Reflecting the new militancy on the issue, officials in Haiti, Kenya, Egypt and Peru in 1998 refused more than two million cartons of antibiotics and pain relievers because were due to expire within a year. The same year, the Catholic Medical Mission Board turned away $32.4 million in drugs because some had only eight months to a year left before expiration. Yet most drugs the Food and Drug Administration retests for the U.S. military prove safe and potent long past their expiration dates. And even Philippe Autier, a doctor who was an author of the New England Journal article, says he has used expired antibiotics in the Honduran jungle. “We know that most expired drugs will pose no danger, so when we have no other choice, we use them,” he says. Asked why drugs with less than one year to expiration are shunned by international medical groups, Robin Gray, a WHO medical officer, says that recipients of donations deserve the same protections as U.S. citizens.

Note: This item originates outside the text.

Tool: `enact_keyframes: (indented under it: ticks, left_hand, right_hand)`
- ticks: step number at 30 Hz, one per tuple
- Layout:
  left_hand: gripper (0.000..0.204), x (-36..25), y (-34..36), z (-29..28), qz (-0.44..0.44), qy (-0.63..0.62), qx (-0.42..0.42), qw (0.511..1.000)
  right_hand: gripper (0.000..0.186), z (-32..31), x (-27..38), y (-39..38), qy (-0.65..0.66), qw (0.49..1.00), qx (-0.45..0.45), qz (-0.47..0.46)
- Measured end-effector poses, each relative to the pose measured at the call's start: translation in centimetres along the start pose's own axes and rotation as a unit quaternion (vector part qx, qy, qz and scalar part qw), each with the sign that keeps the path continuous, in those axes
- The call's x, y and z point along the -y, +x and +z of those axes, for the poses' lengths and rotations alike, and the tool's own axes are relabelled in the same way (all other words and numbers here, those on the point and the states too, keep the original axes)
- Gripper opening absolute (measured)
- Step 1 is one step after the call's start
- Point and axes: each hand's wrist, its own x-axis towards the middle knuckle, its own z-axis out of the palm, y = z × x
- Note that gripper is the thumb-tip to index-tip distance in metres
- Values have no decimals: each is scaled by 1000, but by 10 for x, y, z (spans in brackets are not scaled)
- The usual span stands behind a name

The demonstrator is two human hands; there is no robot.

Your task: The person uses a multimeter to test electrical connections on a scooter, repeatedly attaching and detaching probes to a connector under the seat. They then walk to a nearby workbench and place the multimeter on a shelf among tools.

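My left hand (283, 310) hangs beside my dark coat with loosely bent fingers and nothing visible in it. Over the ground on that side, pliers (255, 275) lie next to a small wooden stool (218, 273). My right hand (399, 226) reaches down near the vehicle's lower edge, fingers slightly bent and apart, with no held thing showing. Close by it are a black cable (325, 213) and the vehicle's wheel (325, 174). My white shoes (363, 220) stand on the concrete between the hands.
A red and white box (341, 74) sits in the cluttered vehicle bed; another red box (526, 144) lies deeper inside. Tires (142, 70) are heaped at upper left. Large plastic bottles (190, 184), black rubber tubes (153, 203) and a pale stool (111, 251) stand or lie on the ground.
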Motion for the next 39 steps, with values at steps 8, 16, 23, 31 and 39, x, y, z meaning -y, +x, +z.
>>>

If expired drugs weren’t potentially harmful, he reasons, the FDA wouldn’t require expiration dates. He says he wasn’t aware of the FDA retesting and extending of drugs for the military. Some see a political agenda lurking in the issue. “This is an anti-pharmaceutical-industry, anti-U.S.-motivated attack,” contends Glenna Crooks, a former Reagan administration health-policy adviser who is a consultant to several drug companies. “Are we destroying drugs that could be used? Yes,” she says. To the suspicion that companies donate short-dated drugs to get tax deductions and save disposal costs, the companies respond that they also can get deductions for destroying drugs. But the deductions aren’t as large. Civilian Effort Some U.S. pharmaceutical companies and aid organizations, regarding the WHO guidelines as too restrictive, banded together in 1997 to work with WHO on revising them. Their Partnership for Quality Medical Donations eventually endorsed the guidelines after WHO changed them last year to allow for occasional exceptions to its one-year rule.
The FDA’s Shelf Life Extension Program for the military has been used once on drugs for a civilian relief effort. With medicine critically scarce in Russia after the Soviet system collapsed, the FDA tested expired batches of an intravenous solution for dehydration called Lactated Ringers, extending its shelf life before it was sent abroad by Project Hope. Jack Bode, an official of the Millwood, Va.,-based relief group, says that in the current environment, the shipping of expired drugs, even those whose dates had been extended by the FDA, “wouldn’t happen again.” Yet Mr. Bode, who has spent the past eight years working with refugees in Somalia, Rwanda and elsewhere, has this observation: “Has anyone been harmed by expired drugs? Maybe. But I can definitively tell you that a lot of people died because they didn’t get expired drugs.”